Your assignment: Repeat the material below exactly, line for line.

Recorded data:
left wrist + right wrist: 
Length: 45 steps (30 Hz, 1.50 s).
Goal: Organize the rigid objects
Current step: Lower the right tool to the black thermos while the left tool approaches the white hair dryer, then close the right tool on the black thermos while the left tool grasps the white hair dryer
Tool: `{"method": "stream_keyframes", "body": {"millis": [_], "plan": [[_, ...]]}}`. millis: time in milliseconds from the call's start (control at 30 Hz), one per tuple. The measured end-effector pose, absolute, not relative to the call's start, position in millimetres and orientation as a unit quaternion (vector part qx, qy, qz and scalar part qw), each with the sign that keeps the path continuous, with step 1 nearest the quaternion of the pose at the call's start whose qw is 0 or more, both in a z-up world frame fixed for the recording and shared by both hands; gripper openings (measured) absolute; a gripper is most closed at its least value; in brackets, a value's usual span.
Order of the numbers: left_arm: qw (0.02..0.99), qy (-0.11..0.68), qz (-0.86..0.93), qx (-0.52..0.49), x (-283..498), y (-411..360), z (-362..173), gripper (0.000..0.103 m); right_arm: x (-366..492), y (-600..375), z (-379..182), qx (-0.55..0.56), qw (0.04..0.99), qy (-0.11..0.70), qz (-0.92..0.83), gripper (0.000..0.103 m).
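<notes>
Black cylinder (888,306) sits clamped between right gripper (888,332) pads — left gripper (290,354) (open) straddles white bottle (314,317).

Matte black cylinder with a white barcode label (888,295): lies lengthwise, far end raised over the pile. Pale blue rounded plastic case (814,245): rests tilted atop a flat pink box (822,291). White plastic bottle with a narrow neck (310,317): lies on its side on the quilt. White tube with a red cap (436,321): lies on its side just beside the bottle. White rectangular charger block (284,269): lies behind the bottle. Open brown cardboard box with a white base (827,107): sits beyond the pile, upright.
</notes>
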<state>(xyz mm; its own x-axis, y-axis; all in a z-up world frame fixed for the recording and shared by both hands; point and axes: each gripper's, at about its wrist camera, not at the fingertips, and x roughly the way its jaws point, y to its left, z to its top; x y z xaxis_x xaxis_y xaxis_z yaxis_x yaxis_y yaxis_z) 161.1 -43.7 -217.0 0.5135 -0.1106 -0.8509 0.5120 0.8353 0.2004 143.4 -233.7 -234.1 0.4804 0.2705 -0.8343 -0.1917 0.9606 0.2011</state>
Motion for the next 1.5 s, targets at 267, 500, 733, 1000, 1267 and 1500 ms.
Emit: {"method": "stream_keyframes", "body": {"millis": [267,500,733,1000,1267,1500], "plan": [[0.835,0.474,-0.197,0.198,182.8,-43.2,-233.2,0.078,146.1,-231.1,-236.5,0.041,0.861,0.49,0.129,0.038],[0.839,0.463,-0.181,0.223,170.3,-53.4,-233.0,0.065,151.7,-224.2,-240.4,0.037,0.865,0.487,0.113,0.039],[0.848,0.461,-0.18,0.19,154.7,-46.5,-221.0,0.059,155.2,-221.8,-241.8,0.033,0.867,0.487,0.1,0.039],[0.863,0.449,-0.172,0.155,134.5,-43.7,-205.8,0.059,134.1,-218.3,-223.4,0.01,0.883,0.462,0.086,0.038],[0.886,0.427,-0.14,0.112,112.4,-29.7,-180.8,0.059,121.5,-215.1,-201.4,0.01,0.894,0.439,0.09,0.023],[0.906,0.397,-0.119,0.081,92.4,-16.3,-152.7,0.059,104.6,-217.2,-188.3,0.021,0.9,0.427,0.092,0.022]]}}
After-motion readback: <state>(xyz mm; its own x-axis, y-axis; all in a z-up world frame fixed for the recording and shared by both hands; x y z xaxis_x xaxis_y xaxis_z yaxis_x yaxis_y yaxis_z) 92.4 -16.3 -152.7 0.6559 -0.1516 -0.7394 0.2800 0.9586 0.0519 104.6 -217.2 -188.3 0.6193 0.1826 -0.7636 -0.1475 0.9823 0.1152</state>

Result:
left wrist + right wrist: 
Length: 45 steps (30 Hz, 1.50 s).
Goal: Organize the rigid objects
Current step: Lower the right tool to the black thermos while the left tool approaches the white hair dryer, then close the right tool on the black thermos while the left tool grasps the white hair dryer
Tool: `{"method": "stream_keyframes", "body": {"millis": [_], "plan": [[_, ...]]}}`. millis: time in milliseconds from the call's start (control at 30 Hz), one per tuple. The measured end-effector pose, absolute, not relative to the call's start, position in millimetres and orientation as a unit quaternion (vector part qx, qy, qz and scalar part qw), each with the sign that keeps the path continuous, with step 1 nearest the quaternion of the pose at the call's start whose qw is 0 or more, both in a z-up world frame fixed for the recording and shared by both hands; gripper openings (measured) absolute; a gripper is most closed at its least value; in brackets, a value's usual span.
Order of the numbers: left_arm: qw (0.02..0.99), qy (-0.11..0.68), qz (-0.86..0.93), qx (-0.52..0.49), x (-283..498), y (-411..360), z (-362..173), gripper (0.000..0.103 m); right_arm: x (-366..492), y (-600..375), z (-379..182), qx (-0.55..0.56), qw (0.04..0.99), qy (-0.11..0.70), qz (-0.92..0.83), gripper (0.000..0.103 m).
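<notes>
Black cylinder (888,306) sits clamped between right gripper (888,332) pads — left gripper (290,354) (open) straddles white bottle (314,317).

Matte black cylinder with a white barcode label (888,295): lies lengthwise, far end raised over the pile. Pale blue rounded plastic case (814,245): rests tilted atop a flat pink box (822,291). White plastic bottle with a narrow neck (310,317): lies on its side on the quilt. White tube with a red cap (436,321): lies on its side just beside the bottle. White rectangular charger block (284,269): lies behind the bottle. Open brown cardboard box with a white base (827,107): sits beyond the pile, upright.
</notes>
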<state>(xyz mm; its own x-axis, y-axis; all in a z-up world frame fixed for the recording and shared by both hands; point and axes: each gripper's, at about its wrist camera, not at the fingertips, and x roughly the way its jaws point, y to its left, z to its top; x y z xaxis_x xaxis_y xaxis_z yaxis_x yaxis_y yaxis_z) 161.1 -43.7 -217.0 0.5135 -0.1106 -0.8509 0.5120 0.8353 0.2004 143.4 -233.7 -234.1 0.4804 0.2705 -0.8343 -0.1917 0.9606 0.2011</state>
Motion for the next 1.5 s, targets at 267, 500, 733, 1000, 1267 and 1500 ms.
Emit: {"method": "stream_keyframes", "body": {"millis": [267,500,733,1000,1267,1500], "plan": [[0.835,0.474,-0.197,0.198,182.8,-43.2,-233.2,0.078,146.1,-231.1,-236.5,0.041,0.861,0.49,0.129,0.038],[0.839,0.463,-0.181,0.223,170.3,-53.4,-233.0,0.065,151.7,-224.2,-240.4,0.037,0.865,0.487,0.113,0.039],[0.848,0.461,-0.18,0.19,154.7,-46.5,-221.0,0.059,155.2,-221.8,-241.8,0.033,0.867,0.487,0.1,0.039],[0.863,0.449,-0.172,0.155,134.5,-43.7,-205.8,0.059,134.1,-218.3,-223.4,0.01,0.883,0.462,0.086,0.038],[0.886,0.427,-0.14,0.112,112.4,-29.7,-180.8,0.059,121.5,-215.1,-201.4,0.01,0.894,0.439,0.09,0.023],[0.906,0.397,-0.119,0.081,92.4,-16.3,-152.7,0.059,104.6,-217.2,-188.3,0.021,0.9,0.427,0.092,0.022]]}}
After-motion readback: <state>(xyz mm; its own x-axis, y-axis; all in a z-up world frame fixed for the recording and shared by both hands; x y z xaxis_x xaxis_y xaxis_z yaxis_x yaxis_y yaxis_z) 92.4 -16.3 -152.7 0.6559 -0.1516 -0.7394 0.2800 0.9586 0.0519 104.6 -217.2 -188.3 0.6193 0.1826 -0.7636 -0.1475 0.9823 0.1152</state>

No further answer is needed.